Africa a failli ne pas être incluse sur Toto IV.
Selon Paich, les séances d’enregistrement de « Africa » se sont déroulées de manière traditionnelle, avec des bandes tournant dans la pièce et des micros debout. Toto a également bénéficié des talents de Timothy B. Schmit, le bassiste et chanteur des Eagles, qui a assuré les chœurs. Cependant, il fut un temps où l’intégration de « Africa » sur « Toto IV » n’était pas garantie. Paich a avoué que ses camarades de groupe lui disaient souvent de garder la chanson pour son album solo. Bien sûr, cela semblait être une blague, car il a expliqué que quiconque composait une chanson qui ne correspondait pas au son conventionnel de Toto recevait cette réponse en plaisantant.
Pourtant, peut-être que certaines de ces plaisanteries étaient seulement à moitié dites. En 2018, peu après que la version de Weezer de « Africa » ait fait le tour d’Internet auprès des fans de rock alternatif et des nostalgiques des années 80, Steve Porcaro et Steve Lukather de Toto ont reconnu qu’ils trouvaient au départ la piste trop expérimentale à leur goût. Ils ont également avoué que certaines des paroles leur semblaient « ridicules », surtout la ligne faisant référence au Serengeti.

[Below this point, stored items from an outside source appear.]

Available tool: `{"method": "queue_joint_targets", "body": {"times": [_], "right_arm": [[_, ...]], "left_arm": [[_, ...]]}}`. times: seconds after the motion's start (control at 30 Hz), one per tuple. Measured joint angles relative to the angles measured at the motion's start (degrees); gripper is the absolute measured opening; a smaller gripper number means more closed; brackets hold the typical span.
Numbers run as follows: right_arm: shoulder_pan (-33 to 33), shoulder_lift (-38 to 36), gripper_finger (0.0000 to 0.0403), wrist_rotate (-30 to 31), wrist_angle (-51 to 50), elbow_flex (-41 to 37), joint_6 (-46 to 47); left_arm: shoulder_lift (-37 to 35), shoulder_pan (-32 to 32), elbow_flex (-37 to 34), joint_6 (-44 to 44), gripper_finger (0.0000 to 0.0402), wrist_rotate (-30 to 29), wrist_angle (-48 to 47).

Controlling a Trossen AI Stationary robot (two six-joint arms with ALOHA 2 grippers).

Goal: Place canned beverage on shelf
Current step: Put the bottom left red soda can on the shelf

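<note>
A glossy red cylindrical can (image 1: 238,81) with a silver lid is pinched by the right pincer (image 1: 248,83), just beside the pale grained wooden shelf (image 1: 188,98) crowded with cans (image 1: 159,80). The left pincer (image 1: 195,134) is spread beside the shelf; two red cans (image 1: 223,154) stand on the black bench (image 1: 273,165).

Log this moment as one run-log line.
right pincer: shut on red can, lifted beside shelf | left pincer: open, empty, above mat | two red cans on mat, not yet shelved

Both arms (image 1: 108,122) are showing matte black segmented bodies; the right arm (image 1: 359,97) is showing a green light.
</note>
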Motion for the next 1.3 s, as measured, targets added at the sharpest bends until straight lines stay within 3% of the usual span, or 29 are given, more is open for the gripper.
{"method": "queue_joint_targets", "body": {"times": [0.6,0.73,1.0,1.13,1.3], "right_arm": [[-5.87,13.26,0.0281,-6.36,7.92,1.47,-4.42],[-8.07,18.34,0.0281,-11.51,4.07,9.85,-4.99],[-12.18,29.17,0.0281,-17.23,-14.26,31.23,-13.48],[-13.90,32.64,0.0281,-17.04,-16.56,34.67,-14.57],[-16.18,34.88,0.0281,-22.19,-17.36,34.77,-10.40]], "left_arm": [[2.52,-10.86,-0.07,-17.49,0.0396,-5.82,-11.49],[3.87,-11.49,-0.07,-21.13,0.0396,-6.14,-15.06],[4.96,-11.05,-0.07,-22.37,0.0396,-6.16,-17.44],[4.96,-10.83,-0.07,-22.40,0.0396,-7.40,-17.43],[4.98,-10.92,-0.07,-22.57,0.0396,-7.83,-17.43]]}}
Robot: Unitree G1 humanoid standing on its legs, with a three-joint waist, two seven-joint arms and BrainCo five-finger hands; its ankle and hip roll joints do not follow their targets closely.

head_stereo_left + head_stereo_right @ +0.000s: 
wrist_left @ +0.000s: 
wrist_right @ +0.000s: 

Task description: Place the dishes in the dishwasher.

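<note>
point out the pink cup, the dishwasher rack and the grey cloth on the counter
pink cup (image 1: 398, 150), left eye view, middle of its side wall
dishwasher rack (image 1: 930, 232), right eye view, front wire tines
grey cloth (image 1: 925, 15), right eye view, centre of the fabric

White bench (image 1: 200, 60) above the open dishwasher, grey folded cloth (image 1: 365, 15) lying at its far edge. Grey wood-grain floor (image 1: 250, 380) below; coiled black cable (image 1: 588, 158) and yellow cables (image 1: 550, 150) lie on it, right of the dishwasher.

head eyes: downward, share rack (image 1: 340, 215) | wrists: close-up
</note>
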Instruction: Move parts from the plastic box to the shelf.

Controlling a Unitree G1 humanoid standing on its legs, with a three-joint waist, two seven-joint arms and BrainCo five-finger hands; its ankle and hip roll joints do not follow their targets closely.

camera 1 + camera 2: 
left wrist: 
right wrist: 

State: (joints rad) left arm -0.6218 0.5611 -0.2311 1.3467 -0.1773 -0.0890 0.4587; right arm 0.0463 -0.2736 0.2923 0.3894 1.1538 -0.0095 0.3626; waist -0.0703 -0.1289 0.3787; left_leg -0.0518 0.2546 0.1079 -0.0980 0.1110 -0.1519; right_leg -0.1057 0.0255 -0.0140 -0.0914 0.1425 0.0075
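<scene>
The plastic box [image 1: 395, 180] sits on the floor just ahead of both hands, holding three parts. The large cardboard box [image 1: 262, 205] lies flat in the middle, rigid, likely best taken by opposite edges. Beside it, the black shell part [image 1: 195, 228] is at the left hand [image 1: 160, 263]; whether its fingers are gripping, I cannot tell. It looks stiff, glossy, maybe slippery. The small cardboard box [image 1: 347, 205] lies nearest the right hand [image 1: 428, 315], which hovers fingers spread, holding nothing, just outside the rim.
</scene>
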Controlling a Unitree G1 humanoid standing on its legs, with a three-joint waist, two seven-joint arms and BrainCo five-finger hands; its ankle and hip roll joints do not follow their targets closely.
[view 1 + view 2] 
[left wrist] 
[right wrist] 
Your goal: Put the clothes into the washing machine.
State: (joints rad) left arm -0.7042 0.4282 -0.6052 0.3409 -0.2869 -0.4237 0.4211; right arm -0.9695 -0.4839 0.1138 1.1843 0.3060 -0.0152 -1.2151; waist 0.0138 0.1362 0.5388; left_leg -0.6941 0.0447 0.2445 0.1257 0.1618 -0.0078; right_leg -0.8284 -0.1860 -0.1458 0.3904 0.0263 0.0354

Heureusement, les camarades de Paich ont fini par abandonner leurs réserves et l’ont aidé à achever « Africa ». « Le groupe m’a un peu indulgé et m’a permis de commencer à travailler sur cette piste », a-t-il déclaré. « Celle-ci a failli ne pas passer ; elle a juste atterri à la fin de l’album ‘Toto IV’. C’est celle qui n’est pas passée à côté, vous savez ? »
Les clubs dansants de New York ont aidé « Africa » à devenir un énorme succès.
« Africa » est peut-être celle qui n’a pas échappé à Toto, mais les attentes du groupe pour ce morceau étaient au mieux modestes. C’est pourquoi cela a été une énorme surprise pour David Paich et ses camarades lorsque le directeur de Columbia Records les a appelés pour les informer que « Africa » était devenu un hit dans les discothèques et clubs de danse de New York. Pour les jeunes lecteurs, c’est à peu près l’équivalent des années 80 d’un morceau pop gagnant en popularité grâce à TikTok. Bien qu’il soit arguable de qualifier « Africa » de morceau dansant, cela a été ce qui a aidé le titre à prendre de l’élan vers la première place du Billboard Hot 100.
Ce fut la plus agréable des surprises pour Toto, et Paich a affirmé que lui et ses camarades de groupe sont encore ébahis par le parcours si original d' »Africa » vers le sommet des charts, un parcours difficile à réaliser dans la scène musicale moderne. « Normalement, les titres qui sont profonds, musicaux et sortent des sentiers battus ne font pas de disques à succès. Ce n’est pas toujours le cas pour nous, en tout cas, donc c’était un disque très spécial », a-t-il ajouté.